Uma articulação de entidades municipais colocou o transporte ferroviário de passageiros de volta ao debate no Norte catarinense. Representantes da AMUNESC, AMPLANORTE e AMVALI, com apoio do Consórcio Intermunicipal de Mobilidade Urbana (CIMU), estiveram em Brasília nesta semana.
O grupo defende a inclusão do transporte de passageiros na futura estrutura da EF-485, ferrovia historicamente voltada só para cargas. O pedido foi apresentado ao Fórum Parlamentar Catarinense e a órgãos federais.

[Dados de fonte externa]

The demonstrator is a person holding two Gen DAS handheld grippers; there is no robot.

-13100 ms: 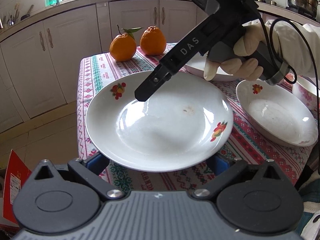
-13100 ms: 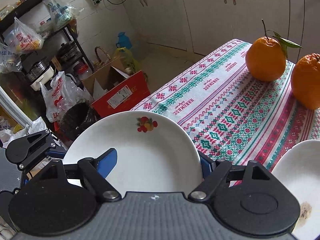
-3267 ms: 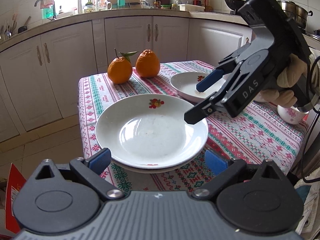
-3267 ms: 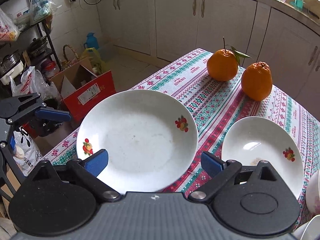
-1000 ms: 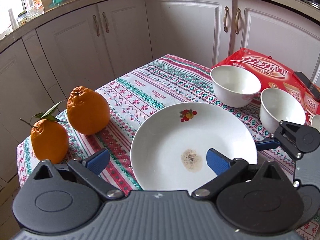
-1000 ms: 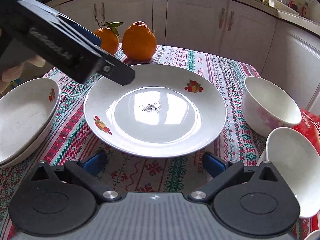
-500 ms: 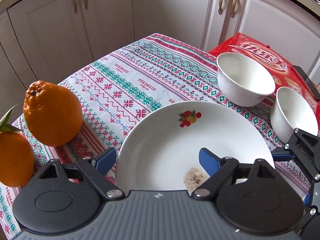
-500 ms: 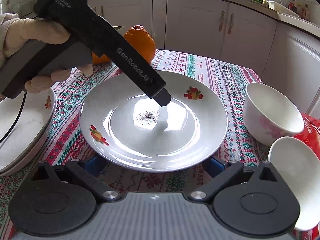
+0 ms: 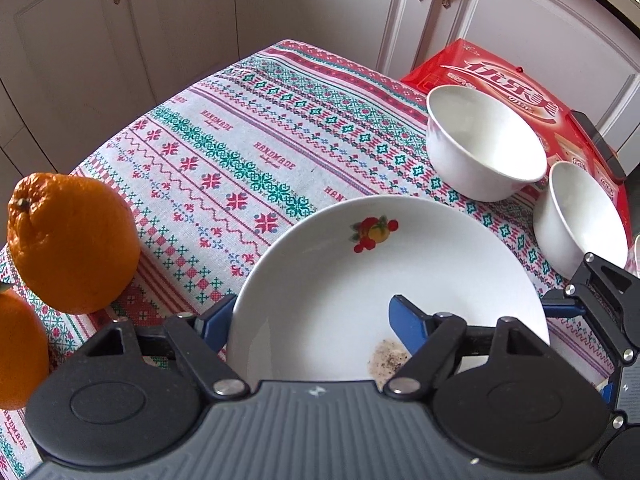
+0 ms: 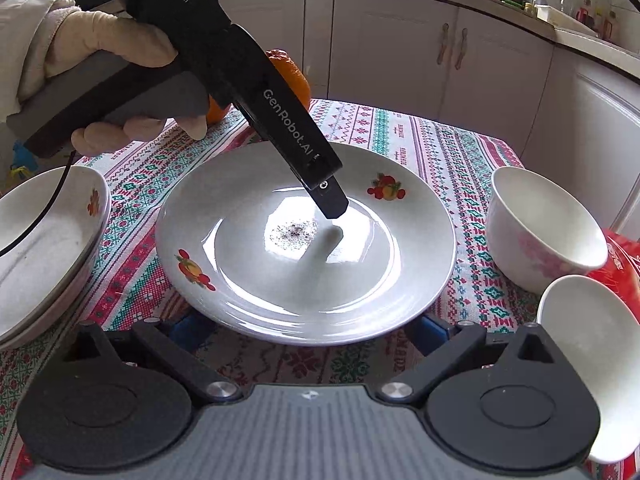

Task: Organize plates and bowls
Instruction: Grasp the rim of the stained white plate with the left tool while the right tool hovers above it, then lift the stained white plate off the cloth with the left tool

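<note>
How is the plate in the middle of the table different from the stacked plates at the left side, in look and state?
The middle plate lies single on the tablecloth, while the stacked plates sit one in another. The middle plate has dark specks in its centre; the stacked plates show none. The left gripper is closing across the middle plate's rim; nothing touches the stack. Both are white with fruit prints.

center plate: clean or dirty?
Dirty. The plate has a patch of dark specks in its well; otherwise bare.

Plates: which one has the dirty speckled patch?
The lone plate in the middle, between the left gripper's closing fingers. The stacked plates at the left look clean.
</note>
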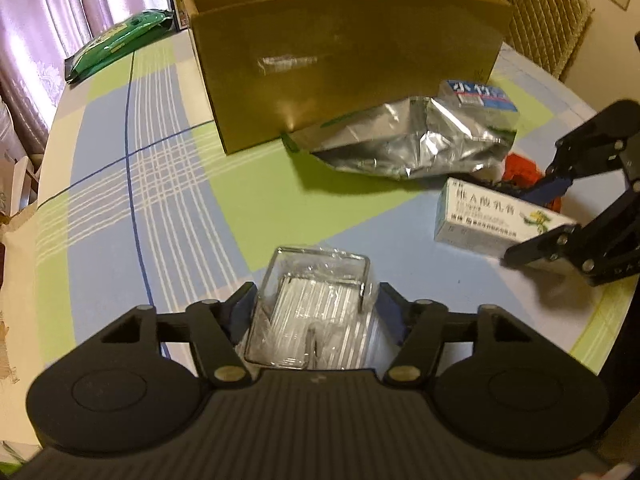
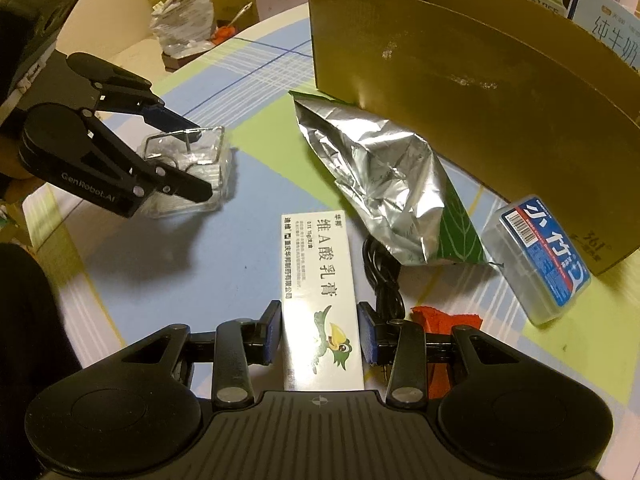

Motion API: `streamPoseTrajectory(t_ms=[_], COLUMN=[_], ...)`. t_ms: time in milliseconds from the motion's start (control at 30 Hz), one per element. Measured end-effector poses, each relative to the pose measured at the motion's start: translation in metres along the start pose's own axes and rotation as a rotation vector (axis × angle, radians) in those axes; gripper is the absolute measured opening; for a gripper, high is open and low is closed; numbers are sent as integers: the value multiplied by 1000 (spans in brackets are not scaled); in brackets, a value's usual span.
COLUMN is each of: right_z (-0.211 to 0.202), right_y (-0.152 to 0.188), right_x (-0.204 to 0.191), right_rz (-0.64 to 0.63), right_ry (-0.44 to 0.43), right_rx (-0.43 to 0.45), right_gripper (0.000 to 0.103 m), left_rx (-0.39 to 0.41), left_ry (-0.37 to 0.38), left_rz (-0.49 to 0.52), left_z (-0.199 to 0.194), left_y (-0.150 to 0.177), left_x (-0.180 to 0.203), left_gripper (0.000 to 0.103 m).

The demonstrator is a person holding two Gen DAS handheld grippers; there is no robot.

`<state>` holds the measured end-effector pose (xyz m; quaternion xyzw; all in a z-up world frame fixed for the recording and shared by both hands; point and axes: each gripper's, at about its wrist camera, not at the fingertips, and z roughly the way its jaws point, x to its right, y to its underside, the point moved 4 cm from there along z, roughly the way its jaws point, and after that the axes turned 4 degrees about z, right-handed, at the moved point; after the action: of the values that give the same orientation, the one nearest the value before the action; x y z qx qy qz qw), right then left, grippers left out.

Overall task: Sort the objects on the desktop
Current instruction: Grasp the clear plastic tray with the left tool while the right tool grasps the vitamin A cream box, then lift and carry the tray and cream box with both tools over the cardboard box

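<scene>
Clear box of sticks, open carton

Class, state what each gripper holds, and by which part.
Left gripper straddles the clear plastic box by its sides. Right gripper straddles the white carton at its near end.

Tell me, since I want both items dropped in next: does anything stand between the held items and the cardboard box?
Between the ointment box in the right claw and the cardboard box lies the silver foil bag. The clear case's path looks open.
</scene>
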<state>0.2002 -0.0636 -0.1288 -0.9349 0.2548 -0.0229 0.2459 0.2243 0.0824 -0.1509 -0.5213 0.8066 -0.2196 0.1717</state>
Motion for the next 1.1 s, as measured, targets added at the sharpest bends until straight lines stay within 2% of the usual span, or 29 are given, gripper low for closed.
streamPoseTrajectory(t_ms=[167,267,367,400,433,567,800,1100], right_z=[5,8,9,8,7,4,-24,-54], right_y=[1,0,-1,0,1,2,0,6], right_x=[0,-1,-2,-3,-3,-4,-9,-10], right_rz=[-9,-5,-1,-2,3,23,41,84], right_ry=[3,3,8,14,18,31,35,45], right_rx=[7,22,39,43,45,61,103,135], right_gripper=[37,37,37,37,36,35,35,35], left_rx=[5,15,17,20,31,11,20,39], left_ry=[-6,-3,-2,-2,-6,-54,-62,-103], left_rz=[-2,-21,-37,-50,-67,-77,-127,-157], left_z=[8,11,10,8,6,1,-15,-52], left_y=[3,3,2,2,1,0,3,-8], left_x=[1,0,0,-1,-2,-2,2,22], left_gripper=[67,64,59,50,48,47,47,47])
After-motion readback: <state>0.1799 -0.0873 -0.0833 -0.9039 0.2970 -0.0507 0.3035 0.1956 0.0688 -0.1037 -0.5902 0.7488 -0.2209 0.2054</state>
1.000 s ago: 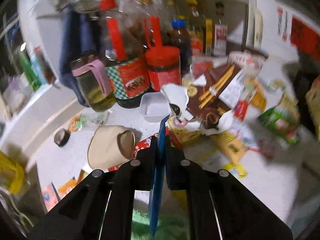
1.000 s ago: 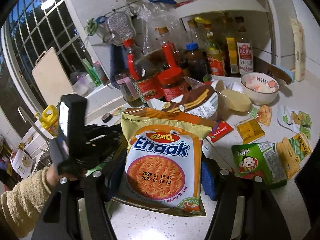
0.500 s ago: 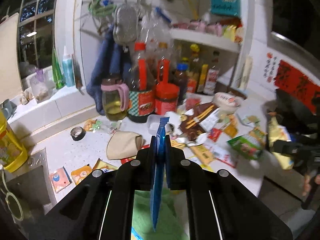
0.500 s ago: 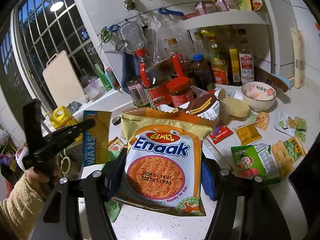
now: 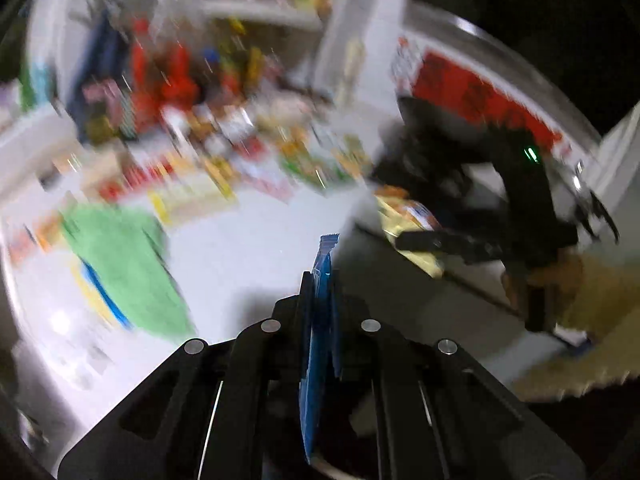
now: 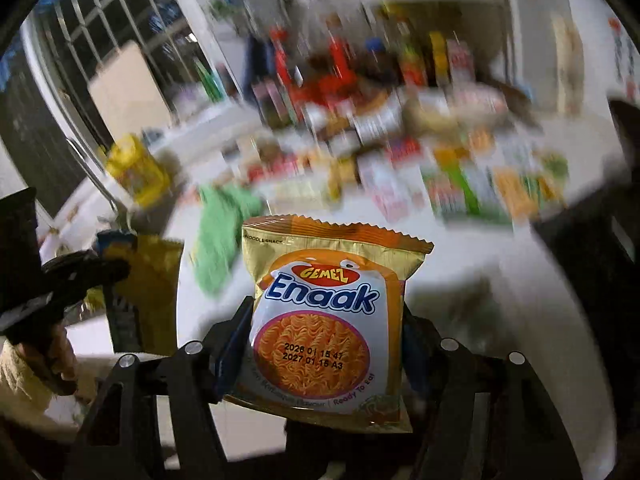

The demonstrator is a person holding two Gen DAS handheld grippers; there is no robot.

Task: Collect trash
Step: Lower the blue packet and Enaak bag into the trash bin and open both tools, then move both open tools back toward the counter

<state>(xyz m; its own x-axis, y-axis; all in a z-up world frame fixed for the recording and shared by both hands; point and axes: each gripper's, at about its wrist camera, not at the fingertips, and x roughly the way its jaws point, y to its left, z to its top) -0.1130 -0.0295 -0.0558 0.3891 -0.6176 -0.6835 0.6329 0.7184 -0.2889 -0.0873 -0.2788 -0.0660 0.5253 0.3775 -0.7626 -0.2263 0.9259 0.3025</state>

Objetivo: entrar nos estudos nacionais
A ideia é inserir o trecho nos estudos de viabilidade técnica, econômica e ambiental que avaliam novos projetos ferroviários no país. Ainda não há definição sobre implantação do serviço.
Cidades no trajeto
A proposta contempla ligação entre São Francisco do Sul, Joinville, Jaraguá do Sul, São Bento do Sul e Mafra. O corredor conecta áreas industriais, urbanas e portuárias.
A ferrovia em discussão tem cerca de 170 km e corta uma região com mais de 1,6 milhão de habitantes e polos econômicos importantes para SC.
Alternativa às rodovias
Hoje a região enfrenta trânsito intenso, crescimento urbano e forte circulação de caminhões. As entidades defendem que o trem de passageiros seja uma alternativa complementar às rodovias, com deslocamentos mais previsíveis.
Entre os argumentos está o potencial de reduzir a pressão sobre o sistema rodoviário regional, usado tanto por moradores quanto pelo transporte de cargas.
Próximo passo
Foi agendada reunião para 10 de junho com a Agência Nacional de Transportes Terrestres (ANTT). O encontro foi articulado pela Secretaria Executiva de Articulação Nacional do Governo do Estado em Brasília.
Neste momento, a discussão está na etapa inicial: garantir que Santa Catarina entre no radar dos estudos que podem embasar decisões futuras.